## Requirement
Write out exactly the lines of the entries below, from the first through the line containing "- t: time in", and nothing beyond them.

## Material provided
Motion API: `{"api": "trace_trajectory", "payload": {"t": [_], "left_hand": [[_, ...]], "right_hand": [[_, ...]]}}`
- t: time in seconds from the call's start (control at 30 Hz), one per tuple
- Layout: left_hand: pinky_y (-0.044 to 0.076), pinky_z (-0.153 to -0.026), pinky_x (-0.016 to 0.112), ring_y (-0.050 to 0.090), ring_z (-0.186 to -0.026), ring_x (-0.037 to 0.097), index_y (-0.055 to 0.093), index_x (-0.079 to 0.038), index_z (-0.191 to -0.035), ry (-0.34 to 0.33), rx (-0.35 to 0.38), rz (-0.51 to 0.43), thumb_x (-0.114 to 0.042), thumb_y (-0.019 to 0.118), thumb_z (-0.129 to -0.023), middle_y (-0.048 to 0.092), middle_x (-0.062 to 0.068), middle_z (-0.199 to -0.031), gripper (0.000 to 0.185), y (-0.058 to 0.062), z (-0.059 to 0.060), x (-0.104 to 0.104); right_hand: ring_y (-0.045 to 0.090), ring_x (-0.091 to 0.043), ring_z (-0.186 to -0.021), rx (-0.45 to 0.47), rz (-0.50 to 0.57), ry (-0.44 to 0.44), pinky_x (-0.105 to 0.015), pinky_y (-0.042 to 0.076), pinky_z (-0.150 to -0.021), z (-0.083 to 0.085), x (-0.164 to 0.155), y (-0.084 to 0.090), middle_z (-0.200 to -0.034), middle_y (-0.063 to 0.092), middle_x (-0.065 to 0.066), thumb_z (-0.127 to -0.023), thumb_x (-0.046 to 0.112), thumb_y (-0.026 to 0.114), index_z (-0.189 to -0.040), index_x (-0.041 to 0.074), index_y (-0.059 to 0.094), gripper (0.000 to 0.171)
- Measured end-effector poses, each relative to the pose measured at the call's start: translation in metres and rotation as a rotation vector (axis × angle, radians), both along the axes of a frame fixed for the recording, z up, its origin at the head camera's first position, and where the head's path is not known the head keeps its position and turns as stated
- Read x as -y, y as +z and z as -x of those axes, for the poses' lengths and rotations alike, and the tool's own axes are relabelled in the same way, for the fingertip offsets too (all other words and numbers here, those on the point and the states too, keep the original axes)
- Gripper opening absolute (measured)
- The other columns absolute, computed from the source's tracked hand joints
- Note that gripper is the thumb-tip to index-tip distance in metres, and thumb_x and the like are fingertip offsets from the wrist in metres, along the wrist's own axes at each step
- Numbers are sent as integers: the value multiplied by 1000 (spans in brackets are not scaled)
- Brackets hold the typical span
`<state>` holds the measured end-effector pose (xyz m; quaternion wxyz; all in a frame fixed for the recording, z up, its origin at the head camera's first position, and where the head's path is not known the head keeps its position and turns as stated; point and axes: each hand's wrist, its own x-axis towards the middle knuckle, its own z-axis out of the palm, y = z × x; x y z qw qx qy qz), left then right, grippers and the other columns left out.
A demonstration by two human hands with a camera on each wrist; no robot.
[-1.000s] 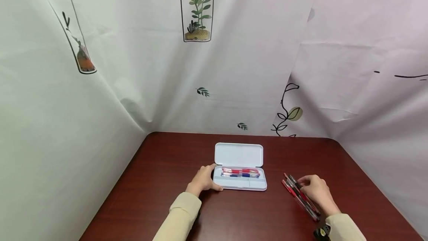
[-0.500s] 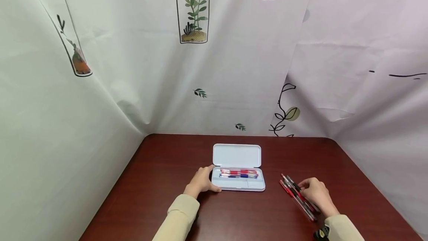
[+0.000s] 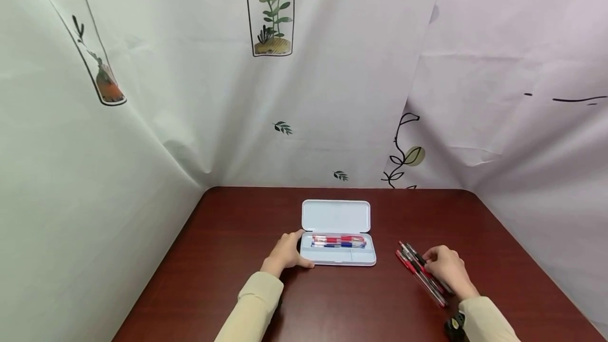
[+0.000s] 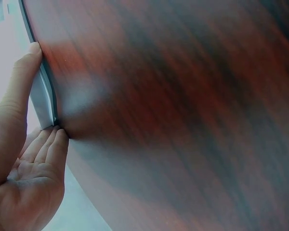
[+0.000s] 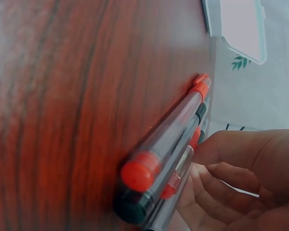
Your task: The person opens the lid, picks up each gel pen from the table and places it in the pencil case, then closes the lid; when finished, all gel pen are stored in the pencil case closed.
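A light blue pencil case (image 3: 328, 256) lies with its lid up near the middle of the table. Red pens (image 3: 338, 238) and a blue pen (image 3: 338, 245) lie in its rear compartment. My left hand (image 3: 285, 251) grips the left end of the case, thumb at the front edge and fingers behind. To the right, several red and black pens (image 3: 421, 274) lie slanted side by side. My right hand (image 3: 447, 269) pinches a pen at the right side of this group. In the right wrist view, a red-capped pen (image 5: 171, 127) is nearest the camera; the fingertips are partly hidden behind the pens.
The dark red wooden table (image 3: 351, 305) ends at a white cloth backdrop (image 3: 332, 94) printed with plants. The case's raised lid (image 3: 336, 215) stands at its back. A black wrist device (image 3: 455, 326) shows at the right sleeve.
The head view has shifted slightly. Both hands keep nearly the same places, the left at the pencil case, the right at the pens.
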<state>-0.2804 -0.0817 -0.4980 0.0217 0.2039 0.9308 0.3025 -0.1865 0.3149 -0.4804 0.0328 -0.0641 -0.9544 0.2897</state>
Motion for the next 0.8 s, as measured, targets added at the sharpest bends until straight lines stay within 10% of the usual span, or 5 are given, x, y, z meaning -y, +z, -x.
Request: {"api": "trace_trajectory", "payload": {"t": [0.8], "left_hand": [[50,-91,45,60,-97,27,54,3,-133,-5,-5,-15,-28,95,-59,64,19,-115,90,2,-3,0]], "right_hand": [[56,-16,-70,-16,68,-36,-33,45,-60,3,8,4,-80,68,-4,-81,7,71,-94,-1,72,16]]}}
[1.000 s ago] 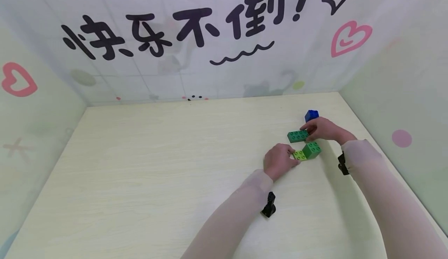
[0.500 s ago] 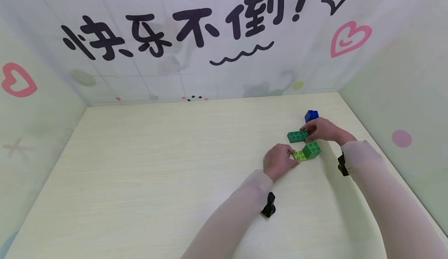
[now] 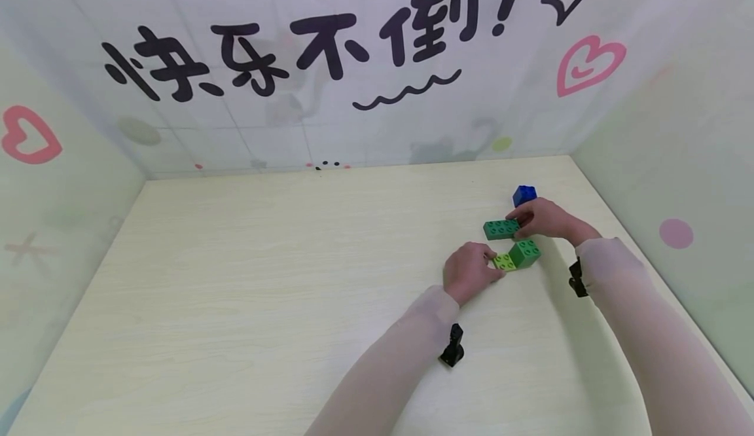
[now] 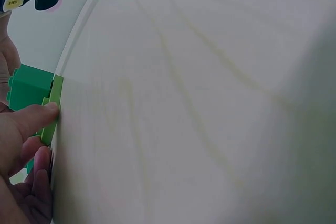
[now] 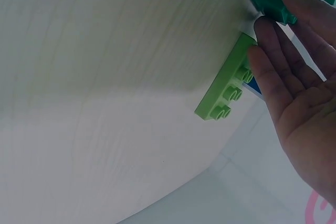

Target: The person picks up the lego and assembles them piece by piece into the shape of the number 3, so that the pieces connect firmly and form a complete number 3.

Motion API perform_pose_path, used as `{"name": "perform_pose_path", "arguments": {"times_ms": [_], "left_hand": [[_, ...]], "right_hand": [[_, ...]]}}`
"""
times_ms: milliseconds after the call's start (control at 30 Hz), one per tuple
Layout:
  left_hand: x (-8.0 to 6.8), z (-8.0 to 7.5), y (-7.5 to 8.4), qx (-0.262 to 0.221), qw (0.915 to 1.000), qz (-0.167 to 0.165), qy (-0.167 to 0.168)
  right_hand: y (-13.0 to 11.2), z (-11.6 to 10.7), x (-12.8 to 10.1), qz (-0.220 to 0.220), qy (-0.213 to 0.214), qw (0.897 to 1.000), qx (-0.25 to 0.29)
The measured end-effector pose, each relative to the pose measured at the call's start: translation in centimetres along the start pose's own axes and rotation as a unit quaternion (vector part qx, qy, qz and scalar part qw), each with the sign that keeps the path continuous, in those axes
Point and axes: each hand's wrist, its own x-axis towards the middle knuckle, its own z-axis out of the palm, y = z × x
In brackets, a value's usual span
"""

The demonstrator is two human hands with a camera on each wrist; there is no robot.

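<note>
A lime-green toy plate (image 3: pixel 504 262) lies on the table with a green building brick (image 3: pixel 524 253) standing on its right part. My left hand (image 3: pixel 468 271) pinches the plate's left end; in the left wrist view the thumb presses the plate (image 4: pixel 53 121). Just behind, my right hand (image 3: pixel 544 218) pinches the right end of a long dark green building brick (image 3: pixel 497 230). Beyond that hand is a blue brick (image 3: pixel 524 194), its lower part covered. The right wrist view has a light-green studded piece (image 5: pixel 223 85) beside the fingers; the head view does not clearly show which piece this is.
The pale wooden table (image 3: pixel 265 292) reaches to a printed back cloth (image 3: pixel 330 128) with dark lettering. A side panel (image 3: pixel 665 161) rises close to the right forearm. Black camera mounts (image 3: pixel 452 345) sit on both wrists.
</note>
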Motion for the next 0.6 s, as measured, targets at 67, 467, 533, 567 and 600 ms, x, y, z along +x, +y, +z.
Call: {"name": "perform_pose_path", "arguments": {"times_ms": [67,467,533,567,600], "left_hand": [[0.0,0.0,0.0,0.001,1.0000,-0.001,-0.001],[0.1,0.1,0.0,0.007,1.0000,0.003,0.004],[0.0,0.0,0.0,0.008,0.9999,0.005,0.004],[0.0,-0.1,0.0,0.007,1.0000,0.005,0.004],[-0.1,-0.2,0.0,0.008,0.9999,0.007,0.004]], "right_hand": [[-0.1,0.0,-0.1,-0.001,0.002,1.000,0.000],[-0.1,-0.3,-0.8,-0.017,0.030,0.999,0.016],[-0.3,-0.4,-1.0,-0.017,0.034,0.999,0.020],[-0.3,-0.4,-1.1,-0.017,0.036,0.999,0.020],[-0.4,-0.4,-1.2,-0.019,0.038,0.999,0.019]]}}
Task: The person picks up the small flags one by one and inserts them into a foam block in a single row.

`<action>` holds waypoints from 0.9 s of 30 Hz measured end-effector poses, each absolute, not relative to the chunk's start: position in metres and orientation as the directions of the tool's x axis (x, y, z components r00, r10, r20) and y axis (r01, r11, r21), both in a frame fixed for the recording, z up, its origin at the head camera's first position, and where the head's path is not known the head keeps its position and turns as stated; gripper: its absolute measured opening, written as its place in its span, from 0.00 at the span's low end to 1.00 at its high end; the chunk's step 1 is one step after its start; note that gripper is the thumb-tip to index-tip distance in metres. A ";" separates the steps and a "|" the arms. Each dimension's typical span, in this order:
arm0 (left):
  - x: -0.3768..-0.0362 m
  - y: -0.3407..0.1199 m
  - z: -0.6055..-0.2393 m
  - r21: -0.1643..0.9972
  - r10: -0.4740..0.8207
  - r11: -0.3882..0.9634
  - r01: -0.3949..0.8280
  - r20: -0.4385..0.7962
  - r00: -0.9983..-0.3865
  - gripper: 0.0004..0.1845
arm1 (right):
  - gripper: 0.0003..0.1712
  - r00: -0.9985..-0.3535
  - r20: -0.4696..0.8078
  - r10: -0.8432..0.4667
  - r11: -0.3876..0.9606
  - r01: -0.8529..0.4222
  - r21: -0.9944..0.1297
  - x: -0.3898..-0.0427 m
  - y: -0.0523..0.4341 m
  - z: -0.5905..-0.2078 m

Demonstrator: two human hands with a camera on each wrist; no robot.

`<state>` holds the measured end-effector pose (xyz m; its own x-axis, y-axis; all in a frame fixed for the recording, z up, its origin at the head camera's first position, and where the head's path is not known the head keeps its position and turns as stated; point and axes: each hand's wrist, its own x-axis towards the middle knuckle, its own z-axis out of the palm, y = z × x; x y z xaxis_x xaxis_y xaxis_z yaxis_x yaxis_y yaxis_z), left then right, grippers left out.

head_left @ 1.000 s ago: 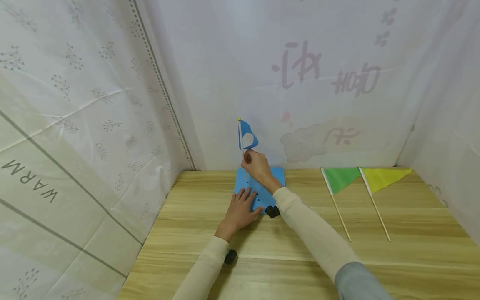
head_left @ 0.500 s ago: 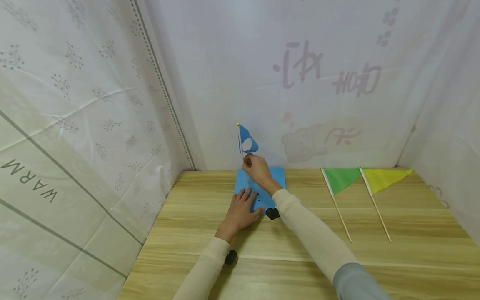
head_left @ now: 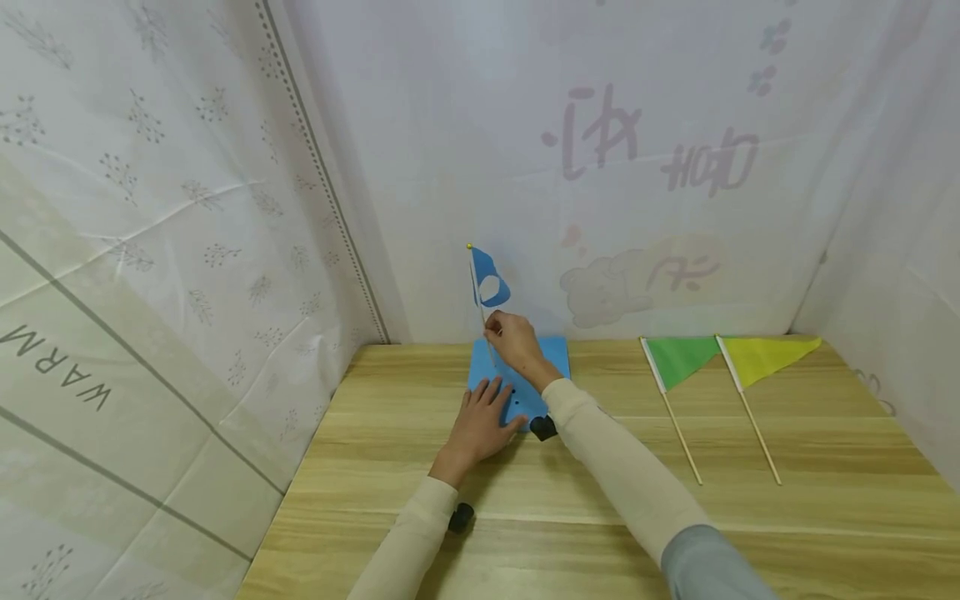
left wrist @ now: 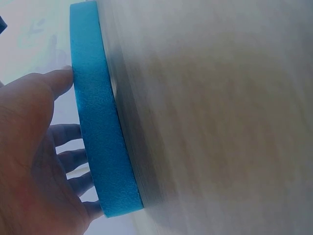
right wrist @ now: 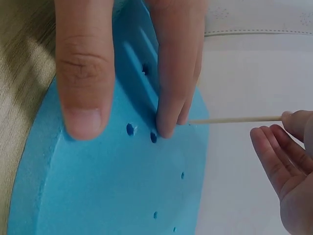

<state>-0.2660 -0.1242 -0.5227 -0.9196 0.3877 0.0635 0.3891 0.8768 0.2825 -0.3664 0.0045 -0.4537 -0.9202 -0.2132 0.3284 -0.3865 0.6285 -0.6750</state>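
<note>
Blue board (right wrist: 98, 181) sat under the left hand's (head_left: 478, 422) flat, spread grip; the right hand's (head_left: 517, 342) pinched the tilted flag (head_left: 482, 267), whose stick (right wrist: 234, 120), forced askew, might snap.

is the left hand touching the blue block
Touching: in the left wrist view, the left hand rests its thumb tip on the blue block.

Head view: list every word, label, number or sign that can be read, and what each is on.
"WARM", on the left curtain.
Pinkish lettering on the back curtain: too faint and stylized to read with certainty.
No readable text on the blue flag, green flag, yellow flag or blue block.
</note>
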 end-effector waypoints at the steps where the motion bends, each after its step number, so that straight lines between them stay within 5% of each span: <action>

## Written solution
Motion API: `{"api": "trace_trajectory", "payload": {"t": [_], "left_hand": [[_, ...]], "right_hand": [[_, ...]]}}`
- t: time in seconds from the call's start (control at 30 Hz), one per tuple

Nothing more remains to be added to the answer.